A similar story is of Pratibha Krishnaiah, who has changed the lives of several women in a remote mountain village in Uttarakhand. This feature story encompasses her journey and the lives of the women who are empowered and independent.

In 2006, Bengaluru-based Pratibha completed graduation in computer engineering and worked in a multi-national company (MNC) for eight years. Although nothing deterred her from continuing her work, she felt something missing in her life. Born and raised in one of the busiest cities in the country, Pratibha wanted to have the experience of rural life and live there. In 2014, she applied for the State Bank of India's Youth for India Fellowship (SBI-YFI), a 13-month long fellowship programme that enables the country's youth to work on rural development projects in partnership with experienced NGOs. This is how her journey from Bengaluru to the hilly state of Uttarakhand began.

An Opportunity To Turn Their Hobbies Into A Source Of Income

The fellowship team placed her in the village of Khetikhan, Champawat district. The difference in culture, weather and socio-economics was quite vast. In the first few months, she observed how the rural community functions. She observed women knit sweaters, shawls and winter wear to prepare themselves for the harsh cold weather.

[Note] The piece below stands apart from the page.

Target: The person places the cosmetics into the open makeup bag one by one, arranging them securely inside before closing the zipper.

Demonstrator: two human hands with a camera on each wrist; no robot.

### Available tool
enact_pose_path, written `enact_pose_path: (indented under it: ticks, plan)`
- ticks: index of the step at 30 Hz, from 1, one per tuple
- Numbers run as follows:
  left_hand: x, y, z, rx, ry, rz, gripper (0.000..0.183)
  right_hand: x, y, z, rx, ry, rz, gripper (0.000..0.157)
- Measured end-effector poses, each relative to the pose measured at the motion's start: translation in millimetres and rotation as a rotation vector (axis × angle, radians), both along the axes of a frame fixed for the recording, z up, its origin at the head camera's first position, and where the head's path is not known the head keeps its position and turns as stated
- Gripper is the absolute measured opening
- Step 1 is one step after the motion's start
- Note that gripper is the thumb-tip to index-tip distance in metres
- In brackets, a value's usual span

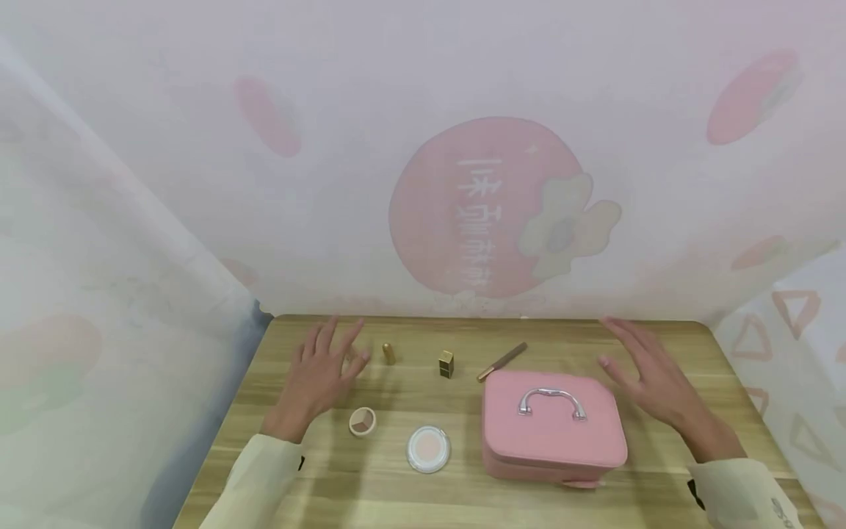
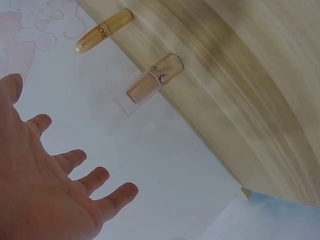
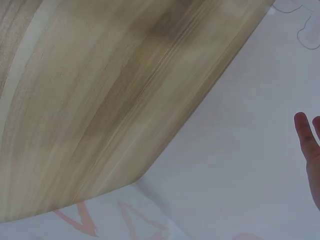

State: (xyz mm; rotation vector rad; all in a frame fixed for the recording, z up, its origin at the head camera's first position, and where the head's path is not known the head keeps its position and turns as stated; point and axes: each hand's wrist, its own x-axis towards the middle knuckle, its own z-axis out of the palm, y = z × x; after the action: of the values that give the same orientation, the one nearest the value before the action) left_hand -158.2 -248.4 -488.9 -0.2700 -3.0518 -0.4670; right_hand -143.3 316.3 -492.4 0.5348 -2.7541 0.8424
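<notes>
My left hand point(image 1: 320, 371) hovers over the left of the table with fingers spread, holding nothing. Beside its fingertips stands a gold bullet-shaped tube point(image 1: 388, 354). A clear-and-pink lip gloss tube point(image 2: 156, 77) shows in the left wrist view; in the head view the hand mostly covers it. My right hand point(image 1: 654, 378) is held in the air to the right of a pink cosmetic case point(image 1: 554, 430), fingers extended and nothing in them. The case is closed, its silver handle point(image 1: 551, 393) on top. Only some fingers of that hand appear in the right wrist view.
On the wooden table point(image 1: 396, 499) are a black-and-gold lipstick point(image 1: 446, 364), a brown-and-gold pen-like stick point(image 1: 502, 362), a three-colour eyeshadow pot point(image 1: 362, 422) and a round clear-rimmed compact point(image 1: 428, 449). A patterned curtain point(image 1: 317, 220) hangs behind the table's far edge and along both sides.
</notes>
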Motion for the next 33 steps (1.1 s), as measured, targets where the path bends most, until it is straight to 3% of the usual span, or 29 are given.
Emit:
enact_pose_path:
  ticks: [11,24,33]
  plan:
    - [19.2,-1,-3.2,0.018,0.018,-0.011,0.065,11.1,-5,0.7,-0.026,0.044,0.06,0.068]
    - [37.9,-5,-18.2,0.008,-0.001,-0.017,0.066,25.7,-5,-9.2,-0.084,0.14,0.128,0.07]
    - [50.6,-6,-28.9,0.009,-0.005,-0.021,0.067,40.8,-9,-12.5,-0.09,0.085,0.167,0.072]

"I knew bits of knitting and crochet myself. I thought it is better to up-skill their existing capabilities rather than teaching them something new," said Pratibha. She started visiting these women to convince them that their hobby of knitting could turn into an alternative source of income for their families.

Artisans who have been working with Himalayan Blooms

But a girl from Karnataka, Pratibha, was not fluent in Hindi and had to learn the language of hills. With a group of 10 women, Pratibha started what we now know as Himalayan Blooms. Himalayan Blooms sells knitted and crochet items in both online and offline markets. However, her work is not just to upskill the women or teach them new designs.

Himalayan Blooms aims to promote social entrepreneurship so that the business is run by them and for them in the future. "What we aspire for all the artisans is to see their own community members running an enterprise by themselves. Taking all the small and big decisions, handling all aspects of the business, right from contacting customers through emails and Whatsapp, sending them photographs, making bills, managing the finance, to shipping," Pratibha told The Logical Indian.

At present, a network of more than 200 women artisans from within a radius of 15km work at the Himayalan Blooms.

A New Life, Newer Achievements and Challenges

The Himalayan Blooms has transformed the lives of hundreds of women in this remote part of Uttarakhand, who couldn't think of any other profession besides farming and agriculture. Meena Bhat, 28, joined the Himalayan Blooms in 2019 and started working as an artisan.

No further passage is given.